Ari

Episode 43 – TOS 2×14: “Wolf in the Fold”

, , , No Comment

So this episode is nominally a murder mystery, which honestly, made us give it a whole lot of bonus points right at the outset. Our crew is visiting Argelius, a port world where, well, to give you an idea, the law of the land is literally love. A couple of hundred years ago Argelians decided that work was stupid, fighting was boring, and conflict was the worst, and decided to devote their lives to seeking happiness and pleasure. Honestly, this sounds like a pretty sensible set of ideals on which to base a culture. The shocking thing is how generally gross the representatives of the Enterprise are acting in the first five minutes, sprawled out on cushions around a table leering dramatically at the nice lady dancer who is just trying to do her job, guys.

Tara, dancing
Foreground: young woman, dancing.
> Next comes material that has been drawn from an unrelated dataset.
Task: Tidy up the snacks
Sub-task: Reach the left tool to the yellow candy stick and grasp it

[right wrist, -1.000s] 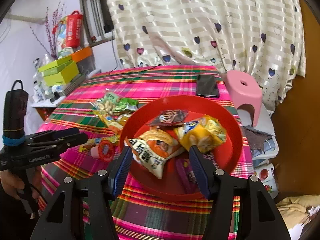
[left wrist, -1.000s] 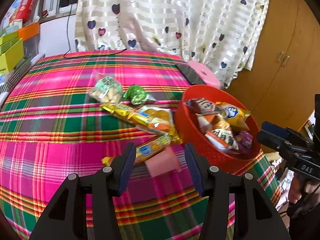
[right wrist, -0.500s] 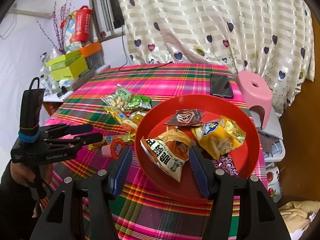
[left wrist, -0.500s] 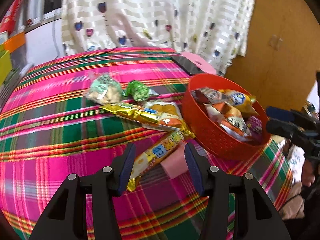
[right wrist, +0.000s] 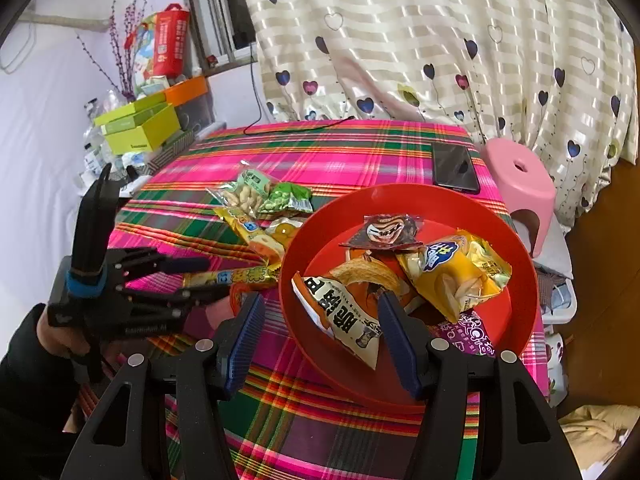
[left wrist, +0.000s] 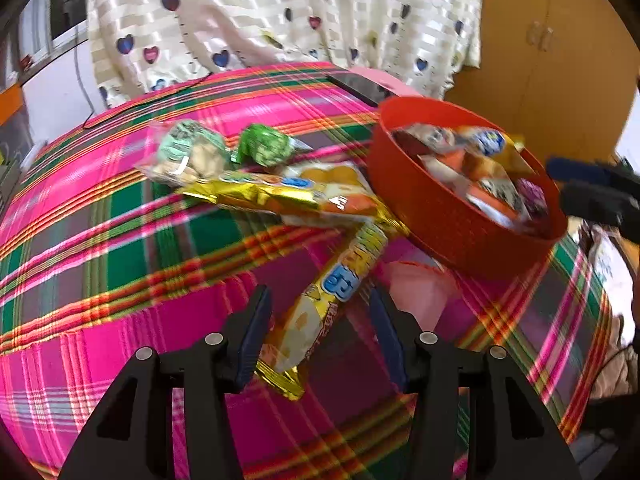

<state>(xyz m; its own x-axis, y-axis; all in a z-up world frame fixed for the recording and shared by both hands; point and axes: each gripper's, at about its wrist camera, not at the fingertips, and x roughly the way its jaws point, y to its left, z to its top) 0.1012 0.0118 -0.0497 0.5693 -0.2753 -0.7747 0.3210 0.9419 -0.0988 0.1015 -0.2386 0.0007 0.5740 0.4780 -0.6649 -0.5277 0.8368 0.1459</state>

Background: Scotty, Bones & Kirk being gross foreigners.

 

 

 

 

 

 

 

 

 

 

 

There’s arguably a plot reason for this, but it’s a stupid one: to manufacture a totally unnecessary motive for Scotty to be cast immediately as the suspect when the unfortunate young lady (Tara) is murdered about ten minutes later: Scotty recently suffered a concussion, which apparently, by insane 1960s space logic, has given him a “total resentment of all women” (yes, what the actual fuck is an excellent question to have here, though it did cross our minds that, if we’d believed it was deliberate, this is in some ways an incredibly modern way of viewing the relationship between brain injury and culpability in violent crime… though we pretty much came down on refusing to award credit on the basis of how stupid it sounds). Fortunately, Ship Pimp James Kirk is here to set him up with Tara, hoping they can bone that nonsensical resentment right out of him.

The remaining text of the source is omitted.